= Eenhana Constituency =

Electoral constituency in the Ohangwena region of northern Namibia

Eenhana constituency (red) in the Ohangwena Region of Namibia

Eenhana is an electoral constituency in the Ohangwena Region of Namibia, on the border to Angola. It had 15,912 registered voters in 2020.
The constituency covers an area of 1,112 sqkm and contains the town of Eenhana and the surrounding area. The constituency office is located in Eenhana. The constituency had a population of 21,089 in 2011, up from 18,690 in 2001.

==Politics==
In all constituencies of former Owamboland, Namibia's ruling SWAPO Party has dominated elections since independence. In the 2004 regional election SWAPO candidate Karlous Max Shinohamba received 4,475 of the 4,817 votes cast.

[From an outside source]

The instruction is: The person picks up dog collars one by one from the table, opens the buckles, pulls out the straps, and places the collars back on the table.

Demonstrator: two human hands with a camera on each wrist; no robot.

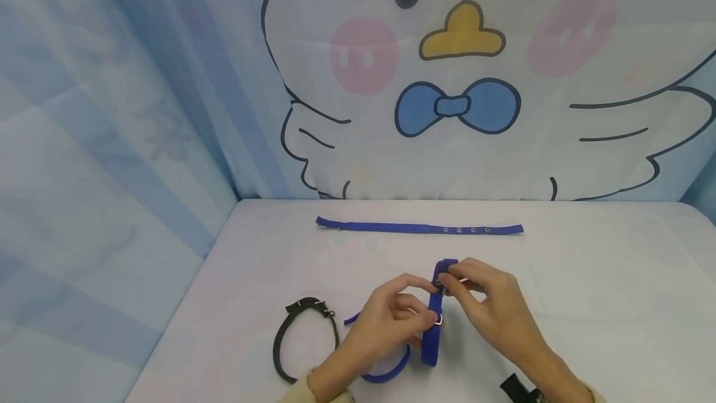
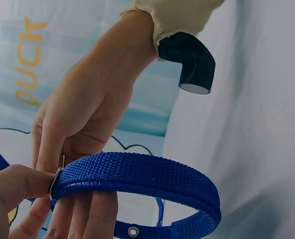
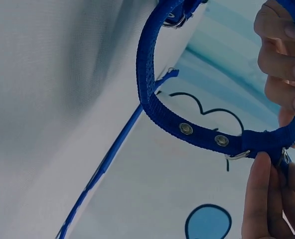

In the 2015 regional election SWAPO won by a landslide. Its candidate Nehemiah Haufiku gathered 6,113 votes, while the only opposition candidate, Dawid Johannes of the Rally for Democracy and Progress (RDP), received 188 votes. The 2020 regional election was also won by the SWAPO candidate. Olivia Tuyenikelao Hanghuwo received 6,021 votes, far ahead of Abed Hishoono of the Independent Patriots for Change (IPC), an opposition party formed in August 2020, who obtained 926 votes.